— Zaraz wrócę, tylko kilka słów powiem moim ludziom — rzekła Aime Joubert i wyszła.
Okna kantoru poczty były od ulicy Enghien, Aime Joubert zauważyła, że okienko, przy którem odbierać będą list z adresem I. J.: K. 50, znajduje się obok matowej szyby, że zatem stać może przy niem.
— Słuchajcie — rzekła do Galoubeta, Sylwana Cornu i dwóch innych — wyznaczę wam miejsca, z których macie nie odchodzić pod żadnym pozorem, dopóki was sama zluzuję.
— Bardzo dobrze.
— Wy, Galoubet i Sylwanie — mówiła dalej agentka — stańcie przed oknem i pilnie patrzcie i słuchajcie. Kiedy trzy razy uderzę w szybę matową, będzie to znak, że człowiek, który przyszedł po list z Anglji, odebrał go i odchodzi. Zaraz jeden z was przywoła dwóch agentów, którzy przez cały dzień siedzieć będą w karetce naprzeciw kantoru. Ja zaraz wyjdę za tym człowiekiem i wam go wskażę.

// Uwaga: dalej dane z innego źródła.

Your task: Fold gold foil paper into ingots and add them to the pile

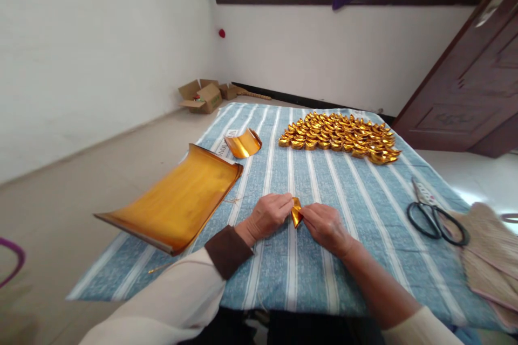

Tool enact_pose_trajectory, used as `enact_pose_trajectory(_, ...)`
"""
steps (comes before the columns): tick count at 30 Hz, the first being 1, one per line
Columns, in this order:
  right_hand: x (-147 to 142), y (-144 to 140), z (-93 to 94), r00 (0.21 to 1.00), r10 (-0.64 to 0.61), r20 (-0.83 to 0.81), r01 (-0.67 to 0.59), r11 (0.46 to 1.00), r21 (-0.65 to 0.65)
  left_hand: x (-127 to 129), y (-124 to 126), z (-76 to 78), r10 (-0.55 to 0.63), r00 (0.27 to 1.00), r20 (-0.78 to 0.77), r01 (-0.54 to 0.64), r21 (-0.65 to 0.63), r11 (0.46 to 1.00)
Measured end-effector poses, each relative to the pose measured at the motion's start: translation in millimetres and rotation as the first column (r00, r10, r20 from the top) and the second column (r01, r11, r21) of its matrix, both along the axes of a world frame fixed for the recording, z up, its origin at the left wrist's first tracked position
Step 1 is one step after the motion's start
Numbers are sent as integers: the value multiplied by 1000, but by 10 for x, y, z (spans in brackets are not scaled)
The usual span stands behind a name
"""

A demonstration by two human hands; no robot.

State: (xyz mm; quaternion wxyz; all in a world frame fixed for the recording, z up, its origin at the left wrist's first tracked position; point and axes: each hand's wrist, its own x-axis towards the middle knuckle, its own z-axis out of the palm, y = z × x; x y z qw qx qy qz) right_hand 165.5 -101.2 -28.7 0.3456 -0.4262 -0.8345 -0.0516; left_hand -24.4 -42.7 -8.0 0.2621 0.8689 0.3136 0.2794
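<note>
Between my hands, low over the striped cloth, is a small piece of folded gold foil paper [297, 213]. My left hand [270, 215] pinches its left edge, fingers closed. On the other side my right hand [327, 226] grips the right edge between thumb and fingers. To the left lies a stack of large gold foil sheets [178, 199], curled at the ends and reaching past the table's left edge. A smaller curved stack of gold foil [243, 144] sits beyond it. Rows of folded gold paper ingots [340, 136] cover the far right part of the table.
Black-handled scissors [436, 218] lie at the right, beside a beige cloth [489, 259] at the table edge. A blue striped tablecloth [279, 275] covers the table. Open cardboard boxes [206, 98] stand on the floor beyond, and a wooden door [457, 86] is at the right.
</note>
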Motion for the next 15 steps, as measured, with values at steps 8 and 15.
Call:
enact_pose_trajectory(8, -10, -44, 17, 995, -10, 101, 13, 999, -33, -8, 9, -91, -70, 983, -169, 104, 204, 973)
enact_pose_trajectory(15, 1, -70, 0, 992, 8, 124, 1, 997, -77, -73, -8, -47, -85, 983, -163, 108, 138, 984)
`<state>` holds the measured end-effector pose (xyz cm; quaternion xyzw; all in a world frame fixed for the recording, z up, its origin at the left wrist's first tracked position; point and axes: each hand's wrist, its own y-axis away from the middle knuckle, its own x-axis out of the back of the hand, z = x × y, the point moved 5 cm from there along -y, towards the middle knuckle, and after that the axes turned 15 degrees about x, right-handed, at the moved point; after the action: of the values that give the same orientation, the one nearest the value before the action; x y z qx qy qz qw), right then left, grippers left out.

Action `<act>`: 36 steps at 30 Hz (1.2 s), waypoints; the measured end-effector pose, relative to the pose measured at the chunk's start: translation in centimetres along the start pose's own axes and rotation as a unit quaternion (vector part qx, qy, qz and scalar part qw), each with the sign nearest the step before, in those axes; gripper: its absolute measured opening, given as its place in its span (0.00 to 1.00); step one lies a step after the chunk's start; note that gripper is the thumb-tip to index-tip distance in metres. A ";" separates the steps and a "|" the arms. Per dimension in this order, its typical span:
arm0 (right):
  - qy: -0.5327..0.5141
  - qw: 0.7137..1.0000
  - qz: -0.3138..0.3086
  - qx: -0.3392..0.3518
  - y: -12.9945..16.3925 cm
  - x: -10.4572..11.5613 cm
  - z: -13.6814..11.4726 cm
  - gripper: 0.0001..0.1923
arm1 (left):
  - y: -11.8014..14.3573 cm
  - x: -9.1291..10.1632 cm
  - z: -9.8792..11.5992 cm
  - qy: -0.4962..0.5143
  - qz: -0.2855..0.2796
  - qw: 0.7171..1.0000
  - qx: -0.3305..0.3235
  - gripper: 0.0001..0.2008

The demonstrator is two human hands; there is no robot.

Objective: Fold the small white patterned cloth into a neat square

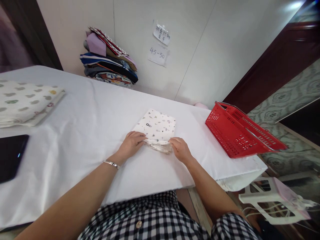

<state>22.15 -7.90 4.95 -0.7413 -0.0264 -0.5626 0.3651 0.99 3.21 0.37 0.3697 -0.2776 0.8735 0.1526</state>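
The folded printed cloth (157, 128) lay near the middle of the white-covered surface (82, 133), back from the near edge, with bare cover open to its left and toward the person; the red basket (240, 133) sat tilted near the right edge, apart from the cloth; a larger folded cloth (25, 101) lay far left, a stack of fabrics (108, 58) against the wall. The left hand (131, 143) rested palm-down at the cloth's near left corner, fingers curled onto its edge; the right hand (180, 149) pinched the layered near edge, fingers closed upon it.
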 end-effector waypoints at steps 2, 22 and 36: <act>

— Bardzo dobrze zrozumieliśmy — rzekł Galoubet — trzy razy pani w szybę zapuka.
— A nam dadzą znak — dodał jeden z posiłkowych agentów — wysiądziemy z karety i schwytamy człowieka, którego nam pani wskaże...
— Tak. Wynajmijcie czemprędzej karetkę na godziny i każcie jej stać tutaj.
Jeden z agentów pobiegł i sprowadził karetkę czteroosobową, poczem wsiadł do niej w raz z kolegą. Rozstawiwszy swych ludzi, jak chciała. Aime Joubert wróciła do kantoru i stanęła przy urzędniku, obok okienka, do którego przyjść miano po list z Londynu.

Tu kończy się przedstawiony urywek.